05.20.2008
Topics: family, marriage, pornography, singles
13:44 min. - Download | Send to a Friend
This transcript has been adapted from the attached audio. It may not be in its final form and may be updated.
RICHARD LAND: Dr. Mohler, welcome to For Faith & Family.
AL MOHLER: Dr. Land, it’s great to be with you.
LAND: Now, there are lots of books on culture wars, why this book? Why now?
MOHLER: Well, you know the title really is something that fascinates me, Culture Shift, because I’ve been lecturing and talking about this for a long time and writing about it in different ways because I think most people, especially most listeners of For Faith & Family, are the kinds of people who notice that things have changed. You don’t have to be very old, you don’t actually have to be very perceptive to know that a lot of things have changed, but the tendency is for most people to think that these are disconnected changes. I really wanted to help Christians to understand that there are some fundamental shifts taking place in the culture on the big questions, what the older generations have called the fundaments. I mean, the way you consider the meaning of life, the meaning of what it means to be human, the reality of truth, the purpose of government, all of these things; they are all tied together.
LAND: The majority of our population is now not married. You talk about a culture shift.
MOHLER: Absolutely.
LAND: For the first time in our history, the majority of our population is not married.

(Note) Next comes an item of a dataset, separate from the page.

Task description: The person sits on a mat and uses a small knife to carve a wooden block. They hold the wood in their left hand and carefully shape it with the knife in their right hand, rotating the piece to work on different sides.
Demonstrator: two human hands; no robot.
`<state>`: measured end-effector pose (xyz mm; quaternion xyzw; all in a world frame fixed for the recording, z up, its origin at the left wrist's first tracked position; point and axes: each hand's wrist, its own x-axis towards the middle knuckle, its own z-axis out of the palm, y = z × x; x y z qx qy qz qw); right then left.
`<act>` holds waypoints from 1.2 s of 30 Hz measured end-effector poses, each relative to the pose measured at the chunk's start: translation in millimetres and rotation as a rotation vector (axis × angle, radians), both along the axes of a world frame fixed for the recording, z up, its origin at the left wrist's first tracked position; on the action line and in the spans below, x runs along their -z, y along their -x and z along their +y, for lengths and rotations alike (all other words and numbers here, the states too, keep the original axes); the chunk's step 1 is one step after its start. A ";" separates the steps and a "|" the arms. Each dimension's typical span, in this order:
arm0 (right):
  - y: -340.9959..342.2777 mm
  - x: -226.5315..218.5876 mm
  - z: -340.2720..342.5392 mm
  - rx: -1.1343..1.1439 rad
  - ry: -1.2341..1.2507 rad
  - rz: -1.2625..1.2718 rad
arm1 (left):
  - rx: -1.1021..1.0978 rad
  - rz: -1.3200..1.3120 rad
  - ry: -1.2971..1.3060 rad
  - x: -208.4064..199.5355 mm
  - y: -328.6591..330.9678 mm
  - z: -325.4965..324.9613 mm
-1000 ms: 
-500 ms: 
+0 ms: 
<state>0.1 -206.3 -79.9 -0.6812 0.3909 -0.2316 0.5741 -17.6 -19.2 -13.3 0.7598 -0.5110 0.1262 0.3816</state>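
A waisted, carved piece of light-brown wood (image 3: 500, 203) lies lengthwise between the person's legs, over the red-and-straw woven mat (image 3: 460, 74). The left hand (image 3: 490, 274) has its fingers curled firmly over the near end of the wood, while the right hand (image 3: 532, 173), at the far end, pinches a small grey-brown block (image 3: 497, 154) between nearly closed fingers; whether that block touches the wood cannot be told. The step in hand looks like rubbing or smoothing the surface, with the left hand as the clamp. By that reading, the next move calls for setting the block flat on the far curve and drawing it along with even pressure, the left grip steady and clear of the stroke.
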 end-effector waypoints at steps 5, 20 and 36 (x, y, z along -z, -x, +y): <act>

MOHLER: And for the first time in history, except for poverty in some extreme form, pestilence, or war, the average 27-year-old male has never been married.
LAND: That’s right, and, of course, that has an incredible impact on 27-year-old females.

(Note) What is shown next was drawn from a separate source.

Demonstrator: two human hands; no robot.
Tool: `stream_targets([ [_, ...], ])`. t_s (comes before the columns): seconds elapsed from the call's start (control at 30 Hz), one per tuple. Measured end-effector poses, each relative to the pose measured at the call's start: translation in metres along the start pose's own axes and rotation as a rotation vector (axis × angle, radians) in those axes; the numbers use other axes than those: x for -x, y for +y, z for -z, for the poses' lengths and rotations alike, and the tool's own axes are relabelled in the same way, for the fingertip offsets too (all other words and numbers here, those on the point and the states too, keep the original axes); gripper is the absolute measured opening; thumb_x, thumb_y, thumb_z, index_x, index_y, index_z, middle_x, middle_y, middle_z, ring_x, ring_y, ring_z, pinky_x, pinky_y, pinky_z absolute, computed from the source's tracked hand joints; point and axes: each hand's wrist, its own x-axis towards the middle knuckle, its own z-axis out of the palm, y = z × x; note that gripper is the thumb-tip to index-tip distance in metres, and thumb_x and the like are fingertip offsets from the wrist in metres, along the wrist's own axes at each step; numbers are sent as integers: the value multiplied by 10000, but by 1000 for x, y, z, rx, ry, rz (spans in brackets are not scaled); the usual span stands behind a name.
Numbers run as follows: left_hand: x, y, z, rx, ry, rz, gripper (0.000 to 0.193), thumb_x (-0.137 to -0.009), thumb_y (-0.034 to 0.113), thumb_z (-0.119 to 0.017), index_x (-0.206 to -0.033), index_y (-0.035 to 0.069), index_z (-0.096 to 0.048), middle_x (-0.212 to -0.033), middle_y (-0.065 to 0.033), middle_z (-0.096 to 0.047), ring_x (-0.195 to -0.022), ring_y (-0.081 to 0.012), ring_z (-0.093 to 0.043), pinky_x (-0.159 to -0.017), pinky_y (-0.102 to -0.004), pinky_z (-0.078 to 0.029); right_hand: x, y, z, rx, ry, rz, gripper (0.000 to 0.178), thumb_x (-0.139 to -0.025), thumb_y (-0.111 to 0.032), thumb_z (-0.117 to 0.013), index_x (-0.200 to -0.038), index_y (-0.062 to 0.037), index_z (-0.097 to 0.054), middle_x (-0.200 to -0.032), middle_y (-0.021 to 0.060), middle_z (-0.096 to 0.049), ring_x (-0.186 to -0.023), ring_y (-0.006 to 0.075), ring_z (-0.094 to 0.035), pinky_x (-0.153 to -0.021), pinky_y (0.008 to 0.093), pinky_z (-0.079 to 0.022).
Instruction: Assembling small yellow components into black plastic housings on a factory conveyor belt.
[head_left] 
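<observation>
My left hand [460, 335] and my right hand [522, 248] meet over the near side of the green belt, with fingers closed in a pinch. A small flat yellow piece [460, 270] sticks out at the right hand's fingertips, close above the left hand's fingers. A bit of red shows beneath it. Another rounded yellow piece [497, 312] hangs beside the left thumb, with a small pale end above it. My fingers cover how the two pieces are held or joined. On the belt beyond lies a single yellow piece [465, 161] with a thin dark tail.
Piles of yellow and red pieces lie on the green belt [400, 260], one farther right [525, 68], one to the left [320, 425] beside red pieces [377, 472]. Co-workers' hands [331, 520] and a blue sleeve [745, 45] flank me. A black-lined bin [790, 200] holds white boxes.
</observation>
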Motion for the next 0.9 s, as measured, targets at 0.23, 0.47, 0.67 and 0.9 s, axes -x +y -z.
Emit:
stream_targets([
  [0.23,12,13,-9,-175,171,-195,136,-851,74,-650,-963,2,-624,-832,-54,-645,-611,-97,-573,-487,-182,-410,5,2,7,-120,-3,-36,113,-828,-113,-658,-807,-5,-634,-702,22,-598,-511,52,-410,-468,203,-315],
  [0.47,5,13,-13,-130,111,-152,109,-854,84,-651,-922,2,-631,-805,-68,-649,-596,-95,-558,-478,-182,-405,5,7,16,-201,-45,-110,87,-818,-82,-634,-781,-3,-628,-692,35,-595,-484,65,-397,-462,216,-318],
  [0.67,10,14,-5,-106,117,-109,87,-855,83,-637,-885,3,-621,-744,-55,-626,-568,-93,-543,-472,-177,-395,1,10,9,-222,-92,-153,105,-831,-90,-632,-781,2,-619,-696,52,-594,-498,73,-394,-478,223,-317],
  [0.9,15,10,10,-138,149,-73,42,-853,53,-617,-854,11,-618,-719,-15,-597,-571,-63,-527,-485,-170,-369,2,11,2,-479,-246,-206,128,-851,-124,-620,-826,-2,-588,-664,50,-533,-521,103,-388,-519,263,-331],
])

MOHLER: Absolutely, it has an incredible impact on everything from the economy to entertainment to what we consider the purpose of life and even the definition of adulthood beings.

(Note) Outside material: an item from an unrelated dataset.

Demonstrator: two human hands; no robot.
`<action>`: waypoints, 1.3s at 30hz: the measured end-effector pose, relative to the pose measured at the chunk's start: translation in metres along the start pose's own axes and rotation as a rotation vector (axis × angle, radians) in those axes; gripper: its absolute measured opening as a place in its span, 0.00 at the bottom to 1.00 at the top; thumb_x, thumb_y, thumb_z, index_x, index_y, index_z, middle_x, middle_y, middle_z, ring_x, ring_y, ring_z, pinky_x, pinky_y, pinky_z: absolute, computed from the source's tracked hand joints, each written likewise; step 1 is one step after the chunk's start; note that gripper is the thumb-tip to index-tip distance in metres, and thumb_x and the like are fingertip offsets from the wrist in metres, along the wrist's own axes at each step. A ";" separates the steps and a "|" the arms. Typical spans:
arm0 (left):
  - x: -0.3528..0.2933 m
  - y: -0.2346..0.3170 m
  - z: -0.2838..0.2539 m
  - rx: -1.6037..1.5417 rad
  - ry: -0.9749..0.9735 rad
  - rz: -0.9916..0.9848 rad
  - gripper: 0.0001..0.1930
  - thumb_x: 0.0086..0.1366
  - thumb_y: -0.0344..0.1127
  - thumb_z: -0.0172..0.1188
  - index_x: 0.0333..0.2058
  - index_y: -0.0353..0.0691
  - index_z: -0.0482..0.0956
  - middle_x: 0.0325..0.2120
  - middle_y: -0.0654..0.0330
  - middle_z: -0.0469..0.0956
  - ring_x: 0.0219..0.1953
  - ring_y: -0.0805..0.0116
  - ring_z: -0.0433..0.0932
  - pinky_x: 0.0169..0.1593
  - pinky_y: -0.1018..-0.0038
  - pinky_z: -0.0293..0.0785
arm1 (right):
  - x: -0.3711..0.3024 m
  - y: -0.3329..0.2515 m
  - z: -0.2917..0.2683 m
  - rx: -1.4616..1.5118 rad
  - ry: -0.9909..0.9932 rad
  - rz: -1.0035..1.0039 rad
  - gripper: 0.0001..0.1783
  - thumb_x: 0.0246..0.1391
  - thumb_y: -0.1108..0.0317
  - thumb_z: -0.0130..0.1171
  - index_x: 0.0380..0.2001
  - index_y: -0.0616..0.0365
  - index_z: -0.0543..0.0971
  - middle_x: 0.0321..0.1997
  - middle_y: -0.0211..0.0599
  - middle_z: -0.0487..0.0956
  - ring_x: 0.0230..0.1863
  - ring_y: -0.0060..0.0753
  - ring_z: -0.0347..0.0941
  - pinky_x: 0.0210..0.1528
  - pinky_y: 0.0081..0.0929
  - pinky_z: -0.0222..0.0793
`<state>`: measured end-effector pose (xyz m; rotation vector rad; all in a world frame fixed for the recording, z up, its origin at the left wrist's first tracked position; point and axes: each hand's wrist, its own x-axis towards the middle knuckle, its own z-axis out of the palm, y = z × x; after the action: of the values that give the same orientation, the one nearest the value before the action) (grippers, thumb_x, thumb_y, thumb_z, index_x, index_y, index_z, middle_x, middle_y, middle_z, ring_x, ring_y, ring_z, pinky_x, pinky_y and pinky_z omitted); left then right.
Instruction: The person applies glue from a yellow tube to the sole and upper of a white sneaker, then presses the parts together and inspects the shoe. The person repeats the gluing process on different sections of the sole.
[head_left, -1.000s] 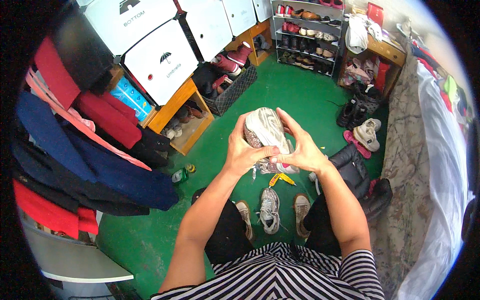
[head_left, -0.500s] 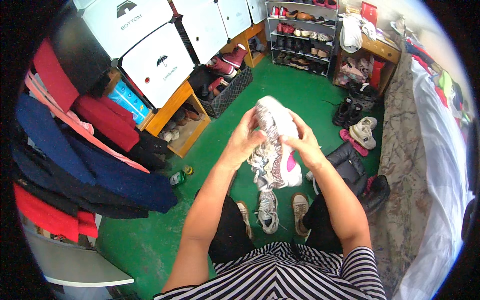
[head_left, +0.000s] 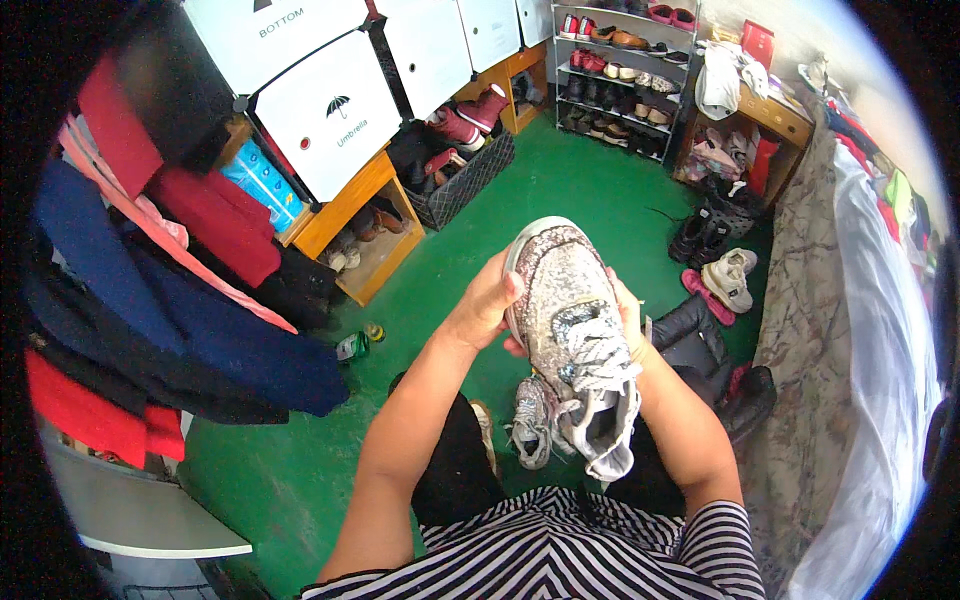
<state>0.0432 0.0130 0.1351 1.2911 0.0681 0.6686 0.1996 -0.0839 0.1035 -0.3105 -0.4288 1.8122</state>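
Between my two hands is a speckled grey-white sneaker [head_left: 565, 300], its toe pointing away from me and its laced top facing up. My left hand [head_left: 485, 305] grips it along the left edge near the toe, thumb against the side. On the opposite edge my right hand [head_left: 628, 315] holds it, its fingers mostly hidden behind the shoe. Below, a matching sneaker [head_left: 532, 425] stands on the green floor between my feet, partly covered by the held one.
Clothes [head_left: 190, 310] hang at the left. A shoe rack [head_left: 625, 90] stands at the back, with a shoe-filled black basket [head_left: 465, 185] left of it. White sneakers [head_left: 728, 280] and a black jacket [head_left: 695, 345] lie at the right, beside the patterned bed edge [head_left: 800, 300].
The held sneaker has been turned over: its white sole and side showed before, now its laced upper does. It has come slightly nearer and to the right.
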 end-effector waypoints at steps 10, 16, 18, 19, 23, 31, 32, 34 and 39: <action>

LAND: Of course, George Grant and others have talked about the fact that marriage is a tremendously civilizing influence on males that, you know, most of the trouble that is caused in this society, the violent trouble, the socially destructive behavior is done by undomesticated males. Is it done by males who are not living either with their parents or their mother or with their wife.
MOHLER: You know, a very interesting point. I had to deal with someone today who threw some of the left-wing arguments at me and said, look, it is time evangelicals broaden the agenda beyond marriage issues and life issues to poverty and all the rest, and I said, well how in the world are you going to separate the marriage question from the poverty question; they are one question.
LAND: We have demonstrable proof of this, the single thing that would eliminate more poverty than any other single thing would be if mothers married the fathers of their children.
MOHLER: And required those men to marry them before they became the fathers of children.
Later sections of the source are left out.